Itulah sebabnya sebagian ulama (seperti: Imam Ahmad, dan mayoritas ulama sekarang, antara lain: Lajnah al-Dâ’imah Saudi, Pusat Fatwa di bawah  bimbingan Dr. ‘Abdullah al-Faqîh, al-Albâni) menyatakan bahwa muslim yang sengaja tidak shalat karena memang bermaksud menolak kewajiban –bukan karena malas—hakikatnya dia telah kufur sehingga jika wafat kelak maka ia tidak berhak dishalatkan dan didoakan. Ini didasarkan pada firman Allah SWT:
وَلا تُصَلِّ عَلَى أَحَدٍ مِنْهُمْ مَاتَ أَبَداً وَلا تَقُمْ عَلَى قَبْرِهِ إِنَّهُمْ كَفَرُوا بِاللَّهِ وَرَسُولِهِ وَمَاتُوا وَهُمْ فَاسِقُونَ
“Janganlah kamu sekali-kali kamu menyalatkan (jenazah) seorang yang mati di antara mereka (yakni orang-orang munafiq) selamanya, dan janganlah kamu berdiri (mendoakan) mereka di kuburnya! Sesungguhnya mereka itu hakikatnya telah kufur kepada Allah dan Rasul-Nya, dan mereka mati dalam keadaan fasiq.” (QS. Al-Tawbah/9: 84).
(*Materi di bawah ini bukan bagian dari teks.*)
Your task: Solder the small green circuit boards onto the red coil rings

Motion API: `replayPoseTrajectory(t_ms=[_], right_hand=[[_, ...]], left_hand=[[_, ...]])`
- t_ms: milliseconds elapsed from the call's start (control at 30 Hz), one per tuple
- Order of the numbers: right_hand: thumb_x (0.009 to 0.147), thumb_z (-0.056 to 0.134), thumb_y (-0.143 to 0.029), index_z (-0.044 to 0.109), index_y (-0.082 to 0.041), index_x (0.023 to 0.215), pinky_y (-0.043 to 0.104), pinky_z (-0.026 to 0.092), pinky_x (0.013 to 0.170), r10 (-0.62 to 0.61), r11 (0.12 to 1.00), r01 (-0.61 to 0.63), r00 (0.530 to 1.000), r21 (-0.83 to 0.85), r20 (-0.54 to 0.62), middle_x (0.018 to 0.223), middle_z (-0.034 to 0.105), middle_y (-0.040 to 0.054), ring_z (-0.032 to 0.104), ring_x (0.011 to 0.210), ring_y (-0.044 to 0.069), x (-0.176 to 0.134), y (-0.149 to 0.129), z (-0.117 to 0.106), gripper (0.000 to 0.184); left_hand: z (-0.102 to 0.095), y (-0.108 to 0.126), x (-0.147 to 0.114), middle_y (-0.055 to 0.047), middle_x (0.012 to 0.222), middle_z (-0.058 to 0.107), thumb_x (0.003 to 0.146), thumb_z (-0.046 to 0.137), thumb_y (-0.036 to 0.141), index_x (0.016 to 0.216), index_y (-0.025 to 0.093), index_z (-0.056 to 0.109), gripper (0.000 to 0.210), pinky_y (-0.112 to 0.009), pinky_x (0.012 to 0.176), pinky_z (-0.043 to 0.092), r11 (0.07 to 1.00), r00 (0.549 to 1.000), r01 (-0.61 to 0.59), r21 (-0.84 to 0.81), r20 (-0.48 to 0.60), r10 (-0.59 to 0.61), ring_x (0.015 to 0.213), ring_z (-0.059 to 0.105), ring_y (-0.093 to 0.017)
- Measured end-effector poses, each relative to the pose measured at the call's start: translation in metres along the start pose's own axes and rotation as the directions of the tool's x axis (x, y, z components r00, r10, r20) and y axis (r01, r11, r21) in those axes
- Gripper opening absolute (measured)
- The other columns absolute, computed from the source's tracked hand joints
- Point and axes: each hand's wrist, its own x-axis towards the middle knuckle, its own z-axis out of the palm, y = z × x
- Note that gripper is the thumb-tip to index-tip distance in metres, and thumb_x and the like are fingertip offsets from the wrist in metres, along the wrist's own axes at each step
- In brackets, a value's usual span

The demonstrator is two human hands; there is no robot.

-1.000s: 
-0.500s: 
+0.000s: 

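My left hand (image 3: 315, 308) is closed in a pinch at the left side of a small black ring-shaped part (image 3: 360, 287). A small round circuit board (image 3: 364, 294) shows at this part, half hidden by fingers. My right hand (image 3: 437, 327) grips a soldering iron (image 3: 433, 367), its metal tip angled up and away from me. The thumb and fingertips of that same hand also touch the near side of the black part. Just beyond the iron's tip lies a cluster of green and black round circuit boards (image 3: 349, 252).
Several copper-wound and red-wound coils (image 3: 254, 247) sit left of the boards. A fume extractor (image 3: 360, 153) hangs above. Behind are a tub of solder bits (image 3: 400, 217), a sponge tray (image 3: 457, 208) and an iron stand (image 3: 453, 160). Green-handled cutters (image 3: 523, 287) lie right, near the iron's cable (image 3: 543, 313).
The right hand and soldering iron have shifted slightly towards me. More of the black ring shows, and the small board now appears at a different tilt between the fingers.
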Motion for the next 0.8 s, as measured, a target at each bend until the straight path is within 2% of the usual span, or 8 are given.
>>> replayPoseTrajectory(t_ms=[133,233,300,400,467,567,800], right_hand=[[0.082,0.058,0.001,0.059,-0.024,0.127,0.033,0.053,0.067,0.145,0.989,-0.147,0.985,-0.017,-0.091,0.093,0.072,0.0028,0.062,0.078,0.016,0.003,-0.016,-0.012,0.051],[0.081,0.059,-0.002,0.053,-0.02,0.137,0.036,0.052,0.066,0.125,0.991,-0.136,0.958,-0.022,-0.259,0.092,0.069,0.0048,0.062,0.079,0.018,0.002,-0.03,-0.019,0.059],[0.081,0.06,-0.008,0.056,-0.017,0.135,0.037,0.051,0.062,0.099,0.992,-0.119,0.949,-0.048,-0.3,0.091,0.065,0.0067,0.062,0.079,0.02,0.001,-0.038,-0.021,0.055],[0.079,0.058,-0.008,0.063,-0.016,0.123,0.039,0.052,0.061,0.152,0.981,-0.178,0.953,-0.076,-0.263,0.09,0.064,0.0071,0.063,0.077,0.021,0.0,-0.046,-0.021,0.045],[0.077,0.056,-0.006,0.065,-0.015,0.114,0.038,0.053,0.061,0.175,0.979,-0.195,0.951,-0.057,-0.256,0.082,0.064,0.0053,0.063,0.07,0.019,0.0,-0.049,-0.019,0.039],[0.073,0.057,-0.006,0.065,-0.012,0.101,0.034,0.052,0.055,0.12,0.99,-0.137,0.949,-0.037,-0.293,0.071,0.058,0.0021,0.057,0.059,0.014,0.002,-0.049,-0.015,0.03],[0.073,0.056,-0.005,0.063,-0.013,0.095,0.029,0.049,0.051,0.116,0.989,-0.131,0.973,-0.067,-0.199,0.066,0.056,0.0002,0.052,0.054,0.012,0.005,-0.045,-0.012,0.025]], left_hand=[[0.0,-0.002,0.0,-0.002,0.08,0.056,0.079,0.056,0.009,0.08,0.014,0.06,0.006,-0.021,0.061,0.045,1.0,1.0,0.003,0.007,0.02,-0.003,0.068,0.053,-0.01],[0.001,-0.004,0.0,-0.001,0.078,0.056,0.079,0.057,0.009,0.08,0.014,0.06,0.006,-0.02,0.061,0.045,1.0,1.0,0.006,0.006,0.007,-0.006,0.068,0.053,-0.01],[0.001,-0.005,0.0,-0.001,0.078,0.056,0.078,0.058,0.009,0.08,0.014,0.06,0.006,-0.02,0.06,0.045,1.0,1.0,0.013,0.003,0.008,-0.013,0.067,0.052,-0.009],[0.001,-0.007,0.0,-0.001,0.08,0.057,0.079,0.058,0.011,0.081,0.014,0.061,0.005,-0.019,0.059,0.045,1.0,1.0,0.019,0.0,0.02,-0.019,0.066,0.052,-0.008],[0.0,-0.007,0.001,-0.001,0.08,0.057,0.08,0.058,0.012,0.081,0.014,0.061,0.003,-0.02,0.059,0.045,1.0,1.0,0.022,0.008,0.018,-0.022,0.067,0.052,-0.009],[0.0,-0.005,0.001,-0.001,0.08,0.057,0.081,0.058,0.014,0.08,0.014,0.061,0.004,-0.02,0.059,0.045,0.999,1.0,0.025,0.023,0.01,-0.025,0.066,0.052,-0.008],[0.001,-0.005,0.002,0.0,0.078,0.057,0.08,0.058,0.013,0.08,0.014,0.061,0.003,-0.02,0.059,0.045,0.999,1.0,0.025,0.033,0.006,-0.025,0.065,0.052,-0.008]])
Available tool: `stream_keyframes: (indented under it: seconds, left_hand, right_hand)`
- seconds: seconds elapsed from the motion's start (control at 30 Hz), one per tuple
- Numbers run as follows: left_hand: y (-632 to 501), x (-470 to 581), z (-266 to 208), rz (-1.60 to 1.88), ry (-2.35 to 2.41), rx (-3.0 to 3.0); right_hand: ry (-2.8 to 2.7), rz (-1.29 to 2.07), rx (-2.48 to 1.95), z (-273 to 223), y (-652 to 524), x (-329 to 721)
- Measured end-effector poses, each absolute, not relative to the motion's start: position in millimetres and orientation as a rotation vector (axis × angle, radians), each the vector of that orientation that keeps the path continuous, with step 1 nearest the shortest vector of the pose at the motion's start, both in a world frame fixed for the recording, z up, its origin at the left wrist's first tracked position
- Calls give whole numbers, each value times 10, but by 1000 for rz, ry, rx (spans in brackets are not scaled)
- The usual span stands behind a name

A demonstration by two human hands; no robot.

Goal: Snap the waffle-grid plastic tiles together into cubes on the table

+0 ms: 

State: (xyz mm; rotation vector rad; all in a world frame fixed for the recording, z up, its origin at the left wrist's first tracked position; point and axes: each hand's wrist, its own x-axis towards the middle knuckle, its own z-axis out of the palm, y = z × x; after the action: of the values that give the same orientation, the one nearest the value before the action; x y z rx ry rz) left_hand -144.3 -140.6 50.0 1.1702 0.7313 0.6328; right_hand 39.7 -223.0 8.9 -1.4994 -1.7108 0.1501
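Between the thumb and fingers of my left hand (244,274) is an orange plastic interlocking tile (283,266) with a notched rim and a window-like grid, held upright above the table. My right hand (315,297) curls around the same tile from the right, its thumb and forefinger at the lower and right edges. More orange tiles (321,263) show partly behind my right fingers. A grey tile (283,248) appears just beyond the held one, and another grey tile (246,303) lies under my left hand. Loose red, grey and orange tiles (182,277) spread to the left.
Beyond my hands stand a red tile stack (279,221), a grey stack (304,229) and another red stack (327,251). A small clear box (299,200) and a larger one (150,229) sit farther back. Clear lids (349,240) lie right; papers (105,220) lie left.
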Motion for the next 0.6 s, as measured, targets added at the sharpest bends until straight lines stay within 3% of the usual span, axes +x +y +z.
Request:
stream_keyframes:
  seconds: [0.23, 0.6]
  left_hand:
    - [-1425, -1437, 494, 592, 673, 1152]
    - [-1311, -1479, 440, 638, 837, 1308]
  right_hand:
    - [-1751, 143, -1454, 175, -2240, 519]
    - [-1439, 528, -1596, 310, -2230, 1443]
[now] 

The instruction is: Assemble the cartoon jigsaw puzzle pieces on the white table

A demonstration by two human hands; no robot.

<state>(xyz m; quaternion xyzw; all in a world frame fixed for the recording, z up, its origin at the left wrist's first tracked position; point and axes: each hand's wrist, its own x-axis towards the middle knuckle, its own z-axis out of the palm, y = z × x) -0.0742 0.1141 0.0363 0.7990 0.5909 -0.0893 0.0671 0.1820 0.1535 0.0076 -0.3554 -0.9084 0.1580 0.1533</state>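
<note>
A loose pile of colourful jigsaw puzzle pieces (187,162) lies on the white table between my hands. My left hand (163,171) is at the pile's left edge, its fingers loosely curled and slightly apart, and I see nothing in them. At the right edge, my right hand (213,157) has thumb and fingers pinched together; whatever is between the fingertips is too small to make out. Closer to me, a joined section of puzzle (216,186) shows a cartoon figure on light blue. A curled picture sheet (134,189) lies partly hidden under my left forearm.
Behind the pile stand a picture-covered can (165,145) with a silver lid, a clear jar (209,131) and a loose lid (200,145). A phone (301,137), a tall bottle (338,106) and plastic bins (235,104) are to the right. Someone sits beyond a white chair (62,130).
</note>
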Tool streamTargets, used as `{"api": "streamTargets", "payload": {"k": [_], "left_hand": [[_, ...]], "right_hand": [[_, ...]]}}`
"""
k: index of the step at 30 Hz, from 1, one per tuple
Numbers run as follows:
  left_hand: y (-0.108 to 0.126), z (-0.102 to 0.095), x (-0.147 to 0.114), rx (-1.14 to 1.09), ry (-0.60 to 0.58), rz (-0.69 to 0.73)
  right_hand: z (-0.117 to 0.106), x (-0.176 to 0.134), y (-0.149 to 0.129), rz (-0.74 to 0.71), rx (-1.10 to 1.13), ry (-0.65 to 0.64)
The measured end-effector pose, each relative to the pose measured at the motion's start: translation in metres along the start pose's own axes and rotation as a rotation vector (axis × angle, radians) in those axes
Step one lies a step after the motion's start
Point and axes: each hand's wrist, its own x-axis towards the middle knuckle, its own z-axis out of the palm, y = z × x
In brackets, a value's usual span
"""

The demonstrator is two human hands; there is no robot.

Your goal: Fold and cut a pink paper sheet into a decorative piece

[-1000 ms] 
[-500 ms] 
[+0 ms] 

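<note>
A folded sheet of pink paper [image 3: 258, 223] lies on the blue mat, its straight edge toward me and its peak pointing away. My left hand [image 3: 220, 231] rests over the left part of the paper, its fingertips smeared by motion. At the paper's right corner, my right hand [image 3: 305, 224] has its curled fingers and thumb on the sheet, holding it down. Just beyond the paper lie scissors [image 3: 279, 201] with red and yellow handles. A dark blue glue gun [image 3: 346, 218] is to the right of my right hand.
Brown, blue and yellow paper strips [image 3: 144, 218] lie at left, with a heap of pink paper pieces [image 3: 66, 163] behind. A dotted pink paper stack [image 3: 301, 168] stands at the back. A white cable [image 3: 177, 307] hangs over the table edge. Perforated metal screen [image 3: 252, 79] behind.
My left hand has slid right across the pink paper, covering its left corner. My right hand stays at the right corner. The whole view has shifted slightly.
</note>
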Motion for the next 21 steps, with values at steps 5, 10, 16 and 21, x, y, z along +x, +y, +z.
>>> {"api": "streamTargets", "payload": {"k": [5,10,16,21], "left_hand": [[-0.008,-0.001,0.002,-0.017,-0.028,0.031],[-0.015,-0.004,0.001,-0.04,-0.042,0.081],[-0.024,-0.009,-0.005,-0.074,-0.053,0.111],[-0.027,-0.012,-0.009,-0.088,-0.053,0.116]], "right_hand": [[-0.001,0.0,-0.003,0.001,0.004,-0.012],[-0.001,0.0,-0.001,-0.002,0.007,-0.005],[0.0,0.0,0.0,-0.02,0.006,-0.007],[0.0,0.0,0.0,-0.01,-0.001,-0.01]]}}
Menurut hemat penulis, pendapat pertama di atas lebih kuat, meskipun mayoritas ulama dulu (seperti: al-Syâfi’i, Malik, Abu Hanifah) menyatakan tetap dishalatkan dan didoakan karena bagaimana pun dia tetap muslim meskipun dia berdosa besar karena meninggalkan shalat, sedangkan sebagai fardlu kifâyah, kewajiban kita kepada sesama muslim adalah menyalatkannya.